[Extracted records]
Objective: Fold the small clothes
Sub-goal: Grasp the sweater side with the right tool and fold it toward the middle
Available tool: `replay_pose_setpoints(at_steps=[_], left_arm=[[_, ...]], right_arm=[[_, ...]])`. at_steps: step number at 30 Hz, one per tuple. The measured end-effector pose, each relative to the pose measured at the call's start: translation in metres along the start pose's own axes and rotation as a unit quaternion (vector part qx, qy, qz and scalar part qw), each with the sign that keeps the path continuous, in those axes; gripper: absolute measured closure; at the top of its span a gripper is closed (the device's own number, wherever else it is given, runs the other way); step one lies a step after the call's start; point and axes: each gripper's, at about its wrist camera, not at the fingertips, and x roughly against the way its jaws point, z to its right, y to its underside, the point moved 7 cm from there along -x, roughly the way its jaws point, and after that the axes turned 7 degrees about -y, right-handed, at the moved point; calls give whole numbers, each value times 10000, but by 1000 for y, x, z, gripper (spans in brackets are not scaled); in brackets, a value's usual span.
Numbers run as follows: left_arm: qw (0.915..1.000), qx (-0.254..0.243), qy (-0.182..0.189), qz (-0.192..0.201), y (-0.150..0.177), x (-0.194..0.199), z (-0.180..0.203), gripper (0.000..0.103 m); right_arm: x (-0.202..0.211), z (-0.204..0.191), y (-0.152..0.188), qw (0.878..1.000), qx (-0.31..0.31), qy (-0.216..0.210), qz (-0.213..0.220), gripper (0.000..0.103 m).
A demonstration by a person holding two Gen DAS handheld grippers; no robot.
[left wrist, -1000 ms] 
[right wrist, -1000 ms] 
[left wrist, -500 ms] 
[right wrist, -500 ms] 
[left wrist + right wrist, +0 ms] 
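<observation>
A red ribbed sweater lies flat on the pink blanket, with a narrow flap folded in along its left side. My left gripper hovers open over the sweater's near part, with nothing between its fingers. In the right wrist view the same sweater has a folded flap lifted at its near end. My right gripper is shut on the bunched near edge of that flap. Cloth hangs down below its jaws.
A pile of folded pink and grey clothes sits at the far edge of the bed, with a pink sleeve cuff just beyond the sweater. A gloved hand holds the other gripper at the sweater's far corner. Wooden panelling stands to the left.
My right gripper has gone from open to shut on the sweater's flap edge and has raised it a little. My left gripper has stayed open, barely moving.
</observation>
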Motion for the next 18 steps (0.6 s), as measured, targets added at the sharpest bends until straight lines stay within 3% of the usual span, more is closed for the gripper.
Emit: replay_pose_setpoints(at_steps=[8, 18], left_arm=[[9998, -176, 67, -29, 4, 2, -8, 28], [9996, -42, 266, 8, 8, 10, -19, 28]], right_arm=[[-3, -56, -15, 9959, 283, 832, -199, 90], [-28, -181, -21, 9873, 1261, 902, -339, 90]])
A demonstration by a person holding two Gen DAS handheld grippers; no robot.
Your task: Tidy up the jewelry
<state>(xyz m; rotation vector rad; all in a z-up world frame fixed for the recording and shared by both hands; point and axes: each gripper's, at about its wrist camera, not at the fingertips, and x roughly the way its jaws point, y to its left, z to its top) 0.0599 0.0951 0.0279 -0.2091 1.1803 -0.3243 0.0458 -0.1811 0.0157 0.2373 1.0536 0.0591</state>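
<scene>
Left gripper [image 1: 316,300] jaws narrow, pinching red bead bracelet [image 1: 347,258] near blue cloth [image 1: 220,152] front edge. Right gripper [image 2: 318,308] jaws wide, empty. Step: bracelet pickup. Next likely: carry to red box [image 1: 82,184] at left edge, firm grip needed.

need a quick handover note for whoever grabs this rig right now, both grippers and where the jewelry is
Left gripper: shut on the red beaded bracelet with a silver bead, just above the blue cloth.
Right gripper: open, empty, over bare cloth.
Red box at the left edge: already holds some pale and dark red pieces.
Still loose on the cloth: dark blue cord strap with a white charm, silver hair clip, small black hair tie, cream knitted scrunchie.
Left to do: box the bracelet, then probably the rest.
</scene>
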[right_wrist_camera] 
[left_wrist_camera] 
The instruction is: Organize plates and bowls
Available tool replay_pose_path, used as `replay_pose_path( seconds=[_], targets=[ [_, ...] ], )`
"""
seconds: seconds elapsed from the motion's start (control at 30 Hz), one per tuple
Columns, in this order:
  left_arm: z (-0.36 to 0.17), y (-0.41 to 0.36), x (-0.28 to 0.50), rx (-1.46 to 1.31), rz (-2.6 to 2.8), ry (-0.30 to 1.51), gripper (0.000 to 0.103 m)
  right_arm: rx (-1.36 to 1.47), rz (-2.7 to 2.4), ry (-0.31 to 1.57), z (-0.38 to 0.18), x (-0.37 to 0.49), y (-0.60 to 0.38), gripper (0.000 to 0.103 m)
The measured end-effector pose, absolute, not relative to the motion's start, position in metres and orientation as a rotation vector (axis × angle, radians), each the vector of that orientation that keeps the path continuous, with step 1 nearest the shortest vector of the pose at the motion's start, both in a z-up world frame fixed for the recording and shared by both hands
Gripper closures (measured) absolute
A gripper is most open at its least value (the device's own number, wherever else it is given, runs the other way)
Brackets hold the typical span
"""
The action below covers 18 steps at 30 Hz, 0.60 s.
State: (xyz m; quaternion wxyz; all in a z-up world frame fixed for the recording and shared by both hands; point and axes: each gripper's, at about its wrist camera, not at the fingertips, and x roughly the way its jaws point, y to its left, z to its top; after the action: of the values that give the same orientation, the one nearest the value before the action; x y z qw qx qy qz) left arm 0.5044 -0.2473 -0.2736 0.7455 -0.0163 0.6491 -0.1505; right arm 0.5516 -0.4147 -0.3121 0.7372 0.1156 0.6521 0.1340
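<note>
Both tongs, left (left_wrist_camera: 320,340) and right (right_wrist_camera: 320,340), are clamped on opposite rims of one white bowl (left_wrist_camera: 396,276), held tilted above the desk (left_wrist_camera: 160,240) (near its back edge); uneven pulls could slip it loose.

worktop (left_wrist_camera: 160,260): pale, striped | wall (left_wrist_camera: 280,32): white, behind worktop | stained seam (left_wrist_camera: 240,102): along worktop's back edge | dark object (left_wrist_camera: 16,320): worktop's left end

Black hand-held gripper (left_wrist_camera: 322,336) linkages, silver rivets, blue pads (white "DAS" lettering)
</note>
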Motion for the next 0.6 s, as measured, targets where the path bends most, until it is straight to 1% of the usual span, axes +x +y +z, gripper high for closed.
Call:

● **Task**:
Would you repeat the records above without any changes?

● **The answer**:
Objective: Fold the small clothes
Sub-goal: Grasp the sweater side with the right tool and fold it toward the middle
Available tool: `replay_pose_setpoints(at_steps=[_], left_arm=[[_, ...]], right_arm=[[_, ...]])`. at_steps: step number at 30 Hz, one per tuple. The measured end-effector pose, each relative to the pose measured at the call's start: translation in metres along the start pose's own axes and rotation as a unit quaternion (vector part qx, qy, qz and scalar part qw), each with the sign that keeps the path continuous, in those axes; gripper: absolute measured closure; at the top of its span a gripper is closed (the device's own number, wherever else it is given, runs the other way); step one lies a step after the call's start; point and axes: each gripper's, at about its wrist camera, not at the fingertips, and x roughly against the way its jaws point, z to its right, y to its underside, the point moved 7 cm from there along -x, roughly the way its jaws point, and after that the axes turned 7 degrees about -y, right-handed, at the moved point; calls give whole numbers, each value times 10000, but by 1000 for y, x, z, gripper (spans in brackets are not scaled); in brackets, a value's usual span.
Numbers run as follows: left_arm: qw (0.915..1.000), qx (-0.254..0.243), qy (-0.182..0.189), qz (-0.192..0.201), y (-0.150..0.177), x (-0.194..0.199), z (-0.180..0.203), gripper (0.000..0.103 m); right_arm: x (-0.202..0.211), z (-0.204..0.191), y (-0.152..0.188), qw (0.878..1.000), qx (-0.31..0.31), qy (-0.216..0.210), qz (-0.213..0.220), gripper (0.000..0.103 m).
A demonstration by a person holding two Gen DAS handheld grippers; no robot.
[left wrist, -1000 ms] 
[right wrist, -1000 ms] 
[left wrist, -500 ms] 
[right wrist, -500 ms] 
[left wrist + right wrist, +0 ms] 
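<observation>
A red ribbed sweater lies flat on the pink blanket, with a narrow flap folded in along its left side. My left gripper hovers open over the sweater's near part, with nothing between its fingers. In the right wrist view the same sweater has a folded flap lifted at its near end. My right gripper is shut on the bunched near edge of that flap. Cloth hangs down below its jaws.
A pile of folded pink and grey clothes sits at the far edge of the bed, with a pink sleeve cuff just beyond the sweater. A gloved hand holds the other gripper at the sweater's far corner. Wooden panelling stands to the left.
My right gripper has gone from open to shut on the sweater's flap edge and has raised it a little. My left gripper has stayed open, barely moving.
</observation>
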Motion for the next 18 steps (0.6 s), as measured, targets added at the sharpest bends until straight lines stay within 3% of the usual span, more is closed for the gripper.
Emit: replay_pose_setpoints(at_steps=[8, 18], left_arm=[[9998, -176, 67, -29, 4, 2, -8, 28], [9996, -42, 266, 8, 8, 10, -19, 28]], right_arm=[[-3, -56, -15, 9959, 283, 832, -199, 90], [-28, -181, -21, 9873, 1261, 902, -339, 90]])
A demonstration by a person holding two Gen DAS handheld grippers; no robot.
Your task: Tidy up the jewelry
<state>(xyz m; rotation vector rad; all in a z-up world frame fixed for the recording and shared by both hands; point and axes: each gripper's, at about its wrist camera, not at the fingertips, and x roughly the way its jaws point, y to its left, z to its top) 0.0599 0.0951 0.0279 -0.2091 1.1803 -0.3243 0.0458 -0.1811 0.0157 0.2373 1.0536 0.0591</state>
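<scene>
Left gripper [image 1: 316,300] jaws narrow, pinching red bead bracelet [image 1: 347,258] near blue cloth [image 1: 220,152] front edge. Right gripper [image 2: 318,308] jaws wide, empty. Step: bracelet pickup. Next likely: carry to red box [image 1: 82,184] at left edge, firm grip needed.

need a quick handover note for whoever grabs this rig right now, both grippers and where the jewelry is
Left gripper: shut on the red beaded bracelet with a silver bead, just above the blue cloth.
Right gripper: open, empty, over bare cloth.
Red box at the left edge: already holds some pale and dark red pieces.
Still loose on the cloth: dark blue cord strap with a white charm, silver hair clip, small black hair tie, cream knitted scrunchie.
Left to do: box the bracelet, then probably the rest.
</scene>
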[right_wrist_camera] 
[left_wrist_camera] 
The instruction is: Organize plates and bowls
Available tool replay_pose_path, used as `replay_pose_path( seconds=[_], targets=[ [_, ...] ], )`
"""
seconds: seconds elapsed from the motion's start (control at 30 Hz), one per tuple
Columns, in this order:
  left_arm: z (-0.36 to 0.17), y (-0.41 to 0.36), x (-0.28 to 0.50), rx (-1.46 to 1.31), rz (-2.6 to 2.8), ry (-0.30 to 1.51), gripper (0.000 to 0.103 m)
  right_arm: rx (-1.36 to 1.47), rz (-2.7 to 2.4), ry (-0.31 to 1.57), z (-0.38 to 0.18), x (-0.37 to 0.49), y (-0.60 to 0.38), gripper (0.000 to 0.103 m)
The measured end-effector pose, absolute, not relative to the motion's start, position in metres and orientation as a rotation vector (axis × angle, radians), each the vector of that orientation that keeps the path continuous, with step 1 nearest the shortest vector of the pose at the motion's start, both in a z-up world frame fixed for the recording and shared by both hands
Gripper closures (measured) absolute
A gripper is most open at its least value (the device's own number, wherever else it is given, runs the other way)
Brackets hold the typical span
"""
The action below covers 18 steps at 30 Hz, 0.60 s.
State: (xyz m; quaternion wxyz; all in a z-up world frame fixed for the recording and shared by both hands; point and axes: each gripper's, at about its wrist camera, not at the fingertips, and x roughly the way its jaws point, y to its left, z to its top; after the action: of the values that give the same orientation, the one nearest the value before the action; x y z qw qx qy qz) left arm 0.5044 -0.2473 -0.2736 0.7455 -0.0163 0.6491 -0.1505; right arm 0.5516 -0.4147 -0.3121 0.7372 0.1156 0.6521 0.1340
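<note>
Both tongs, left (left_wrist_camera: 320,340) and right (right_wrist_camera: 320,340), are clamped on opposite rims of one white bowl (left_wrist_camera: 396,276), held tilted above the desk (left_wrist_camera: 160,240) (near its back edge); uneven pulls could slip it loose.

worktop (left_wrist_camera: 160,260): pale, striped | wall (left_wrist_camera: 280,32): white, behind worktop | stained seam (left_wrist_camera: 240,102): along worktop's back edge | dark object (left_wrist_camera: 16,320): worktop's left end

Black hand-held gripper (left_wrist_camera: 322,336) linkages, silver rivets, blue pads (white "DAS" lettering)
</note>
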Motion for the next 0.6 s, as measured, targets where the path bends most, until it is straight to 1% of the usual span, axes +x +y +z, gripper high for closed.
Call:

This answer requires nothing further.